En los Ayuntamientos del norte del estado se encuentra aplastantemente posicionado por su desempeño el alcalde de Comondú Francisco Pelayo, no existiendo perfil alguno que se muestre con la fuerza para disputarle en términos de competencia real la administración municipal; en Loreto se perfila a ser conservado por el Partido Acción Nacional con José Luis Perpuli, en virtud que el PRI no se le ve desplegando trabajo político en esas tierras, ni impulsando la consolidación de personajes o cuadros competitivos, contando actualmente únicamente con la Dip. Irma Patricia Ramírez Gutiérrez, que a decir verdad le falta mucho para ser un cuadro competitivo y finalmente en Mulegé, donde existen condiciones de recuperación para el PRI si se logra un acuerdo supra municipal que disipe las diferencias locales y pondere el acuerdo en torno a quien represente en alianza el candidato o candidata mejor posicionada, siendo Felipe Prado, Joel Vargas, Sarahi Nuño y Beatriz Villalejos; quienes enfrentarían invariablemente al proyecto “Dos mujeres un camino” que encabeza Edith Aguilar Villavicencio, por Acción Nacional.

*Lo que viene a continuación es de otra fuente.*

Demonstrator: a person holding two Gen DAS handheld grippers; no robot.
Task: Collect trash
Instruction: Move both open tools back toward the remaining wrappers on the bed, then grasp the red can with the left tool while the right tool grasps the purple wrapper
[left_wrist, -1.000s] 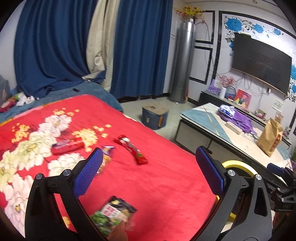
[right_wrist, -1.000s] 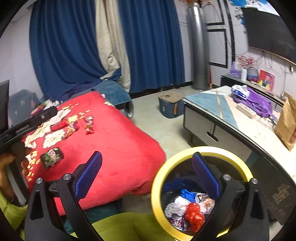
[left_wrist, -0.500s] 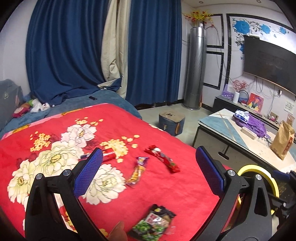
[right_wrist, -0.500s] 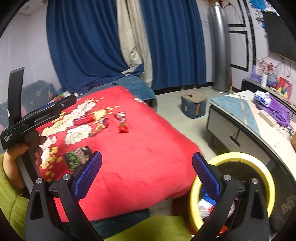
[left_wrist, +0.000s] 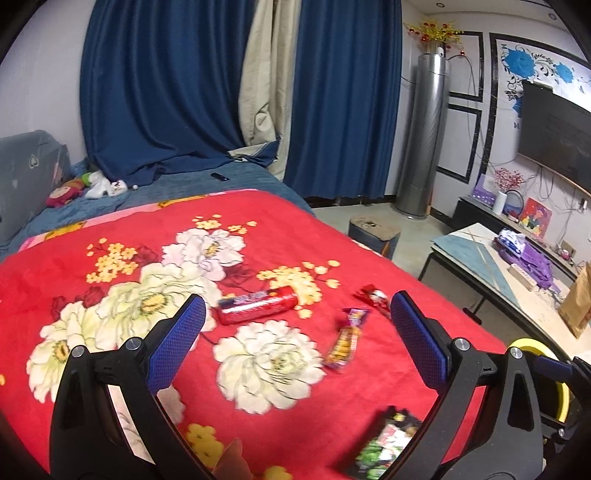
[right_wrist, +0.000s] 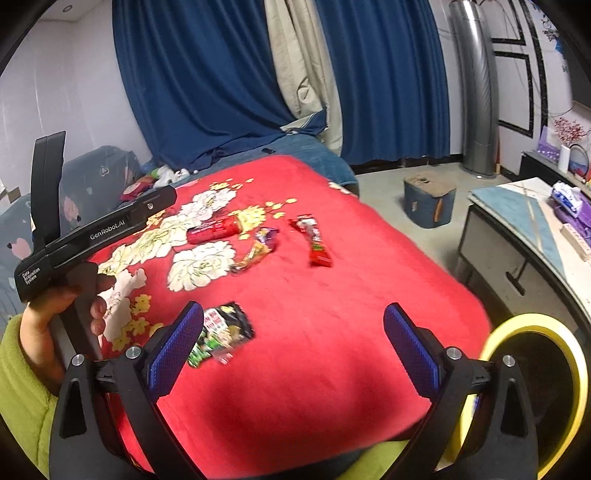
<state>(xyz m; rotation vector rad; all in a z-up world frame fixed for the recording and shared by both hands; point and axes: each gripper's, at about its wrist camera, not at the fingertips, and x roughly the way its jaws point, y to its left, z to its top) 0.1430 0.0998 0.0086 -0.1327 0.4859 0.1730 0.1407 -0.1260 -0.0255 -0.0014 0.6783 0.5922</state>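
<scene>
Several wrappers lie on the red flowered blanket (left_wrist: 280, 243): a red tube pack (left_wrist: 256, 304), an orange-purple wrapper (left_wrist: 346, 341), a red wrapper (left_wrist: 373, 297) and a green-black snack bag (left_wrist: 384, 446). They also show in the right wrist view: tube pack (right_wrist: 212, 229), orange-purple wrapper (right_wrist: 256, 249), red wrapper (right_wrist: 316, 242), snack bag (right_wrist: 218, 334). My left gripper (left_wrist: 297, 341) is open and empty above the blanket. My right gripper (right_wrist: 291, 350) is open and empty, just right of the snack bag. The yellow-rimmed bin (right_wrist: 535, 387) stands at the right.
A low TV table (left_wrist: 517, 280) with a purple cloth and a brown paper bag stands at the right. A small blue box (right_wrist: 428, 201) sits on the floor. Blue curtains (left_wrist: 184, 85) hang behind the bed. My left hand with its gripper body (right_wrist: 96, 229) shows at the left.
Both grippers have swung left, away from the bin and towards the bed. The wrappers now sit more central in both views. Both stay open and empty.
</scene>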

En términos generales la condición del Partido Acción Nacional le permite sostener la fuerza que tiene preservando sin muchos cambios ni aspavientos el mapeo político actual, sin embargo se vislumbran variables en la segunda y tercera fuerza política estatal, siendo el PRI el partido más afectado y Morena el Partido en crecimiento y de mayores expectativas. ¡Qué tal!.